Anyways, I think we all get writer’s block at one point or another. Heck, some people have it so bad they remain poor writers for life. What you will find below is the most accurate description of writer’s block you’ll see.
These are the five stages of writer’s block:
Stage 1. “I’ll just Write Away Anyway.”
It all starts with denial. What is writer’s block to you? You are (Insert name here). Your dad was a lawyer. You Got this! You’ll start writing to get a lil sum sum on the page but ultimately, what you’re saying doesn’t make any sense…
Stage 2. Give Yourself An Aggressive PepTalk
Look… You know you don’t have time to waste. You have time to make peace with god and ask for mercy.
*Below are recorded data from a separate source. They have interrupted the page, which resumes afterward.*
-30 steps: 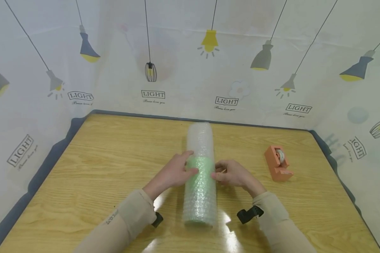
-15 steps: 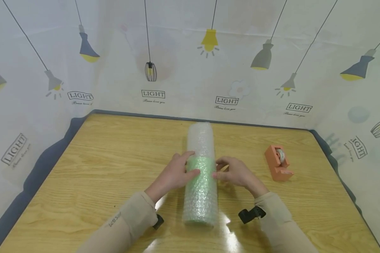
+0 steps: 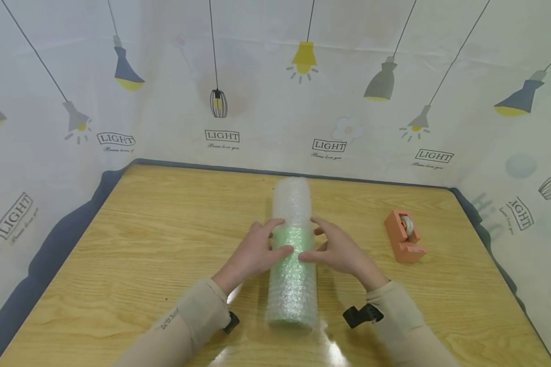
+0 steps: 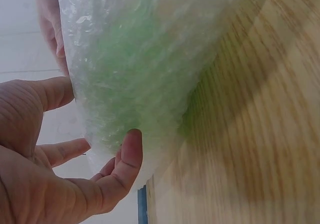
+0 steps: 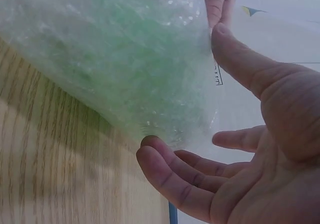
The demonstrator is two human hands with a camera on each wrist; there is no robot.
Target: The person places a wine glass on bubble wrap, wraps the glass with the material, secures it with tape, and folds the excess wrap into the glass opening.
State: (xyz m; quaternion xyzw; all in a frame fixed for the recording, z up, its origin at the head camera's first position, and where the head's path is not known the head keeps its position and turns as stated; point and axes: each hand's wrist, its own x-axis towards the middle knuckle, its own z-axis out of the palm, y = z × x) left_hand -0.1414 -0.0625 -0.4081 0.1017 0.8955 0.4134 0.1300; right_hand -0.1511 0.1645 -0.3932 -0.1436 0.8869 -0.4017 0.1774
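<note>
A long roll of clear bubble wrap (image 3: pixel 291 295) lies lengthwise on the wooden table, with a green band (image 3: pixel 296 236) showing through around its middle. My left hand (image 3: pixel 252 250) holds its left side, thumb laid over the top, and the fingers (image 4: pixel 131 146) curve along the side in the left wrist view. From the right, my right hand (image 3: pixel 342 250) holds the roll at the same height, thumb on top near the left thumb. In the right wrist view its fingers (image 5: pixel 170 174) bend around the lower side. Whatever is inside the wrap is not clearly visible.
An orange tape dispenser (image 3: pixel 398 239) with a roll of tape stands on the right part of the table (image 3: pixel 133 255). A pale cloth backdrop (image 3: pixel 261 76) printed with lamps rises behind the table and along both sides.
My right thumb has moved left over the top of the roll, and the right index finger has reached forward along its side. The roll and my left hand have shifted slightly to the right.
</note>
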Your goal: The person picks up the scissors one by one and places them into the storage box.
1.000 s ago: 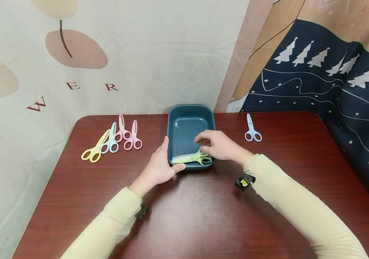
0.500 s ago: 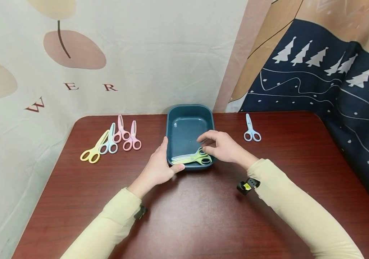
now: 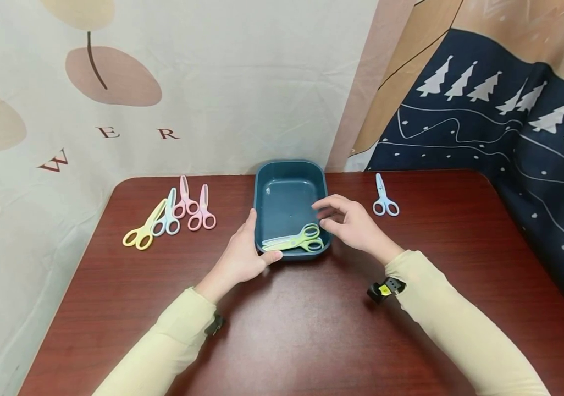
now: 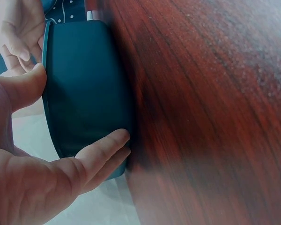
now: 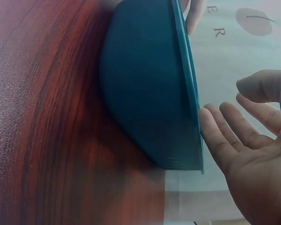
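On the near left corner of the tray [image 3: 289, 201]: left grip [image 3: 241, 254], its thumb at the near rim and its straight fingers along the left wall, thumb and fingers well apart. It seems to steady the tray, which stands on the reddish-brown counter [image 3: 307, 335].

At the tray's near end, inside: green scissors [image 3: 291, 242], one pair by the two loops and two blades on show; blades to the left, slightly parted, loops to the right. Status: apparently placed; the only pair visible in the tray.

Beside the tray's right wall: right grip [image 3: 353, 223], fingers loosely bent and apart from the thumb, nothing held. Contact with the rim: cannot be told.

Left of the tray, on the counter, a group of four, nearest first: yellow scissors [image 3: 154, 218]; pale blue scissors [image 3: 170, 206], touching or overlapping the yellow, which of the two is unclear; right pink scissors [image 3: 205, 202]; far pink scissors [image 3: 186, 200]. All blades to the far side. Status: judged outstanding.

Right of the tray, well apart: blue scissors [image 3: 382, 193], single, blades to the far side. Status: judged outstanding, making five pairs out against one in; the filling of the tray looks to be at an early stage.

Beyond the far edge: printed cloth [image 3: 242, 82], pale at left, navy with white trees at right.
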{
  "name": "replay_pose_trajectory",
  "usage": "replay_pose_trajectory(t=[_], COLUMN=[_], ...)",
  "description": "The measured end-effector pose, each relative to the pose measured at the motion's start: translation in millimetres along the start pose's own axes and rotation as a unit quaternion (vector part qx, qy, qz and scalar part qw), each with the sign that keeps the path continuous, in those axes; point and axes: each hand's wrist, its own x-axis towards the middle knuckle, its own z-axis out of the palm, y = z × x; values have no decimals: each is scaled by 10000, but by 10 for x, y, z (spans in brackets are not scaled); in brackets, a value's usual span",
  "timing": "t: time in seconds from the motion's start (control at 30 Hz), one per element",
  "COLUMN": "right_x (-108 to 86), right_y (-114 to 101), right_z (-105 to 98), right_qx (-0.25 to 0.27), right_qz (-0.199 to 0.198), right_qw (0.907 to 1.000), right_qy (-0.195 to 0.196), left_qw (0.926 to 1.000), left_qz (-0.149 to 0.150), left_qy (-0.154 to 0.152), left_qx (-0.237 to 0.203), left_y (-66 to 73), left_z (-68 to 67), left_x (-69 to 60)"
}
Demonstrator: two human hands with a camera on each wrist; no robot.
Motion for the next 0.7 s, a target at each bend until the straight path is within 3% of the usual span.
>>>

This stuff is due TOMORROW. All these horrendous thoughts oozing out of my orifice? That is what I need’s to get written down. Something is better than nothing. No time to proof read. Just time to cry. Oh wait no… the tears have smeared the ink on the page.
Stage 3. Perfectionism.
This is when you start overanalyze every thought. You begin a search for that perfect word, that perfect sentence, the perfect paragraph. You don’t really know… It’s the equivalent to searching for a unicorn. You look but ultimately you won’t find so you write something fake and it doesn’t look right.
Stage 4. You Entertain The Idea of Quitting
This one is self explanatory.
5. Then You Remember …
Writer’s block is more about an insecurity to share your thoughts than it is an inability to write.